In the aftermath of the downbeat news of Marvel Comics co-founder Stan Lee’s passing, there has been a massive outpouring of love for the creator from his friends and colleagues over social media. Among those was talk show host Larry King, who had previously conducted several high-profile interviews with Lee over the years, according to a report from E! Online.
Posting on Instagram, King wrote, “We lost a real-life superhero today. Stan Lee was a visionary, who elevated imaginations across the globe. I’m grateful for the time I got to spend with him. Rest peacefully, Stan.”
In every interview that King conducted with Lee, death was a theme, including an appearance on King’s Hulu show Larry King Now from 2014 that saw King ask Lee directly about whether he feared to die.
Lee responded to King’s question by replying, “I don’t fear death.

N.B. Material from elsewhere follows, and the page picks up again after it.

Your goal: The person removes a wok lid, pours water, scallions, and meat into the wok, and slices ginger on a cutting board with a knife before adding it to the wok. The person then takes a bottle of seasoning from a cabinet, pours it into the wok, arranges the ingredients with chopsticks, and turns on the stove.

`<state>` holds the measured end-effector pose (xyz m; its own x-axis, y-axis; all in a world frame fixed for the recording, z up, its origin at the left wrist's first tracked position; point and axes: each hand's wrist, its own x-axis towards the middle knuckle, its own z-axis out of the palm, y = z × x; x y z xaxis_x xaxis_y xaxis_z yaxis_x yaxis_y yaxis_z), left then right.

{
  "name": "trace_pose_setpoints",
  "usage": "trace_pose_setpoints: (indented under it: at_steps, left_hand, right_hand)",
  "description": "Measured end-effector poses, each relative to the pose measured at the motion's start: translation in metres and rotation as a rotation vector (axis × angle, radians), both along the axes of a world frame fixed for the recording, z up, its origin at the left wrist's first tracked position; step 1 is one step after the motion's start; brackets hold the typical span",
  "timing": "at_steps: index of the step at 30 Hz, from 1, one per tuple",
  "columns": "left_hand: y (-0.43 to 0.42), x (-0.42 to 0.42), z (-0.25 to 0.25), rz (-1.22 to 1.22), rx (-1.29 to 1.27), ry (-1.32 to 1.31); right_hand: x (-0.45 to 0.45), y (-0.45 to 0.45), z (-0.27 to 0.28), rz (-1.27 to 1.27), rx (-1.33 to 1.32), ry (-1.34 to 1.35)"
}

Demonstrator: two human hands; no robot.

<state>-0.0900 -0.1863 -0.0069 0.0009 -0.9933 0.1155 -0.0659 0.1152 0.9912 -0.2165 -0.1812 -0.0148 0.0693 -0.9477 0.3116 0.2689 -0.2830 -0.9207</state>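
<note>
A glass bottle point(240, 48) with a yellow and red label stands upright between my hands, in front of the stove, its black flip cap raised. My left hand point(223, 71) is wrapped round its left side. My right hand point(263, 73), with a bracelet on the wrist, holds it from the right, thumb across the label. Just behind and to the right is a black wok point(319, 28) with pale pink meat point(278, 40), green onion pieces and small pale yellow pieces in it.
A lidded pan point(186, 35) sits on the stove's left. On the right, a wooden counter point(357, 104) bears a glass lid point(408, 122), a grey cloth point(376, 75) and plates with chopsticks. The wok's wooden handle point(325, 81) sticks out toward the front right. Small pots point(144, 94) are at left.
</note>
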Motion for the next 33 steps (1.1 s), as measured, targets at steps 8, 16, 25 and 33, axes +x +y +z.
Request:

I’m curious. I can’t imagine what it could be like, because I personally feel when you die, that’s the end. It’s the machine that the engine is off. But how can there be nothing forever? You know what I mean? I can’t believe it.”
Lee jokingly ended his answer by saying, “I almost can’t wait to find out—but I’m not in a big rush!”
When Lee returned to the show in 2015, the topic returned to the conversation after a question regarding immortality by a fan. Lee’s response to the question regarding whether he would be a hero or villain if he was immortal was, “If immortality existed, would I choose be immortal or would I rather be a superhero or a supervillain? Of course, I’d rather be a superhero than a supervillain. I don’t think I’d want to be immortal unless it went for everybody. I wouldn’t want to be alive while all my friends and relatives were dying…but if everybody could be immortal, I think that’d be fun!”
This allowed King to return to the question of whether Lee had any fears about dying, to which Lee responded by making clear that he had no fears at all.
Expanding on his answer, Lee said, “The one thing I can’t understand, I can’t grasp my head around, is I feel when you die, there’s just nothing; it’s like when you’re asleep and you’re dreaming. But, I can’t imagine nothingness lasting forever. That is the thing that I cannot get.”
Lee revealed that he had never had any qualms about death, in part due to his teenage job as an obituary writer for people that were still living. Lee would spend his job writing long obituaries for celebrities and other successful people who were still alive for immediate publication, granting him the realization that if he could live a life that would warrant an early obituary, his life would have been a success.